### Listed records

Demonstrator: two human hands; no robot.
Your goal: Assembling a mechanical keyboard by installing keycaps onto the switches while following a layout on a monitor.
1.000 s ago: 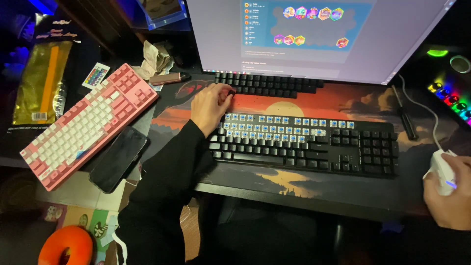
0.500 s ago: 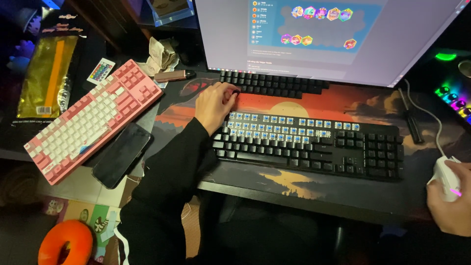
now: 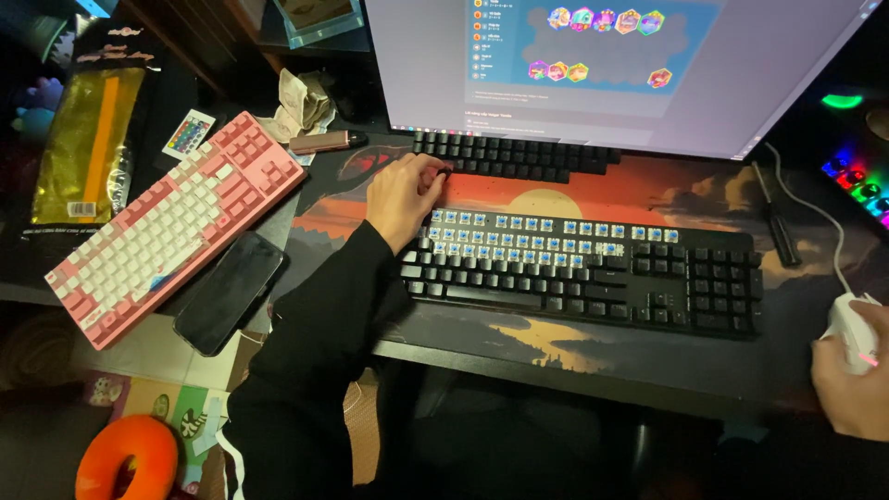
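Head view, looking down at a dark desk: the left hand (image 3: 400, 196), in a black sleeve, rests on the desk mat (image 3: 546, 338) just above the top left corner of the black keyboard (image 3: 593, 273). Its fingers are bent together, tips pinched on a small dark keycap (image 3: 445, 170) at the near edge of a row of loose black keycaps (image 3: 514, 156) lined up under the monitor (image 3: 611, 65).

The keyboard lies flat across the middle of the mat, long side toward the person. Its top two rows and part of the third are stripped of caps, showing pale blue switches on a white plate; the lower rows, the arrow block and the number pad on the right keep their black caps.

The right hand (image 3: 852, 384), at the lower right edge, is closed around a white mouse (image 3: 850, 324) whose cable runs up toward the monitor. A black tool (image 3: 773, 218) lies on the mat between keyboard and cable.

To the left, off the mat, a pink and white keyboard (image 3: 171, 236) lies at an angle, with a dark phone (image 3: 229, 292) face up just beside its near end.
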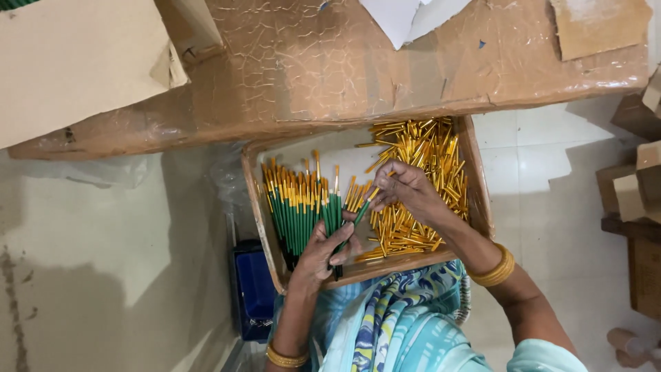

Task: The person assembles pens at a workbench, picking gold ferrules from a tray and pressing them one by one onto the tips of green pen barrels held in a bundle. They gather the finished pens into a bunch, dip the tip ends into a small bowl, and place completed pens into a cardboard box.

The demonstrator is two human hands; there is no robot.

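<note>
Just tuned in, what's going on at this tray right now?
A person sits over a wooden tray on their lap. The left hand grips a bunch of green sticks with gold tips. The right hand pinches a single green stick at its gold end, above a loose heap of gold caps filling the tray's right side. A cardboard-covered surface lies beyond.
</note>
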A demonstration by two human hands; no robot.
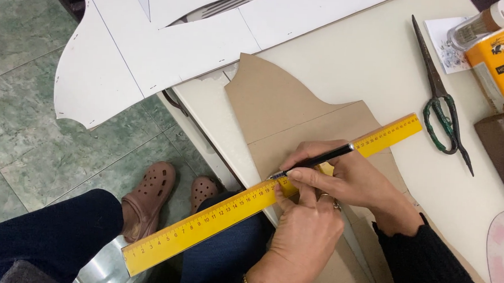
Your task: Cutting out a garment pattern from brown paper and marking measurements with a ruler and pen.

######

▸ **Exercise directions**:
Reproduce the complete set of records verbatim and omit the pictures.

▸ **Reply to the task**:
Demonstrator: two human hands; no robot.
Your goal: Assembling a mechanical keyboard by installing keycaps onto the switches while following a layout on a monitor.
1.000 s ago: 
0.500 s ago: 
now: 
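Head view, looking down at a dark desk: the left hand (image 3: 400, 196), in a black sleeve, rests on the desk mat (image 3: 546, 338) just above the top left corner of the black keyboard (image 3: 593, 273). Its fingers are bent together, tips pinched on a small dark keycap (image 3: 445, 170) at the near edge of a row of loose black keycaps (image 3: 514, 156) lined up under the monitor (image 3: 611, 65).

The keyboard lies flat across the middle of the mat, long side toward the person. Its top two rows and part of the third are stripped of caps, showing pale blue switches on a white plate; the lower rows, the arrow block and the number pad on the right keep their black caps.

The right hand (image 3: 852, 384), at the lower right edge, is closed around a white mouse (image 3: 850, 324) whose cable runs up toward the monitor. A black tool (image 3: 773, 218) lies on the mat between keyboard and cable.

To the left, off the mat, a pink and white keyboard (image 3: 171, 236) lies at an angle, with a dark phone (image 3: 229, 292) face up just beside its near end.
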
Task: The person assembles pens at a workbench, picking gold ferrules from a tray and pressing them one by one onto the tips of green pen barrels held in a bundle. They gather the finished pens into a bunch, dip the tip ends into a small bowl, and place completed pens into a cardboard box.

The demonstrator is two human hands; there is no robot.

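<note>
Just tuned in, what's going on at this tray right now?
A person sits over a wooden tray on their lap. The left hand grips a bunch of green sticks with gold tips. The right hand pinches a single green stick at its gold end, above a loose heap of gold caps filling the tray's right side. A cardboard-covered surface lies beyond.
</note>
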A demonstration by two human hands; no robot.
Your task: Cutting out a garment pattern from brown paper and marking measurements with a ruler and pen.

This exercise is done.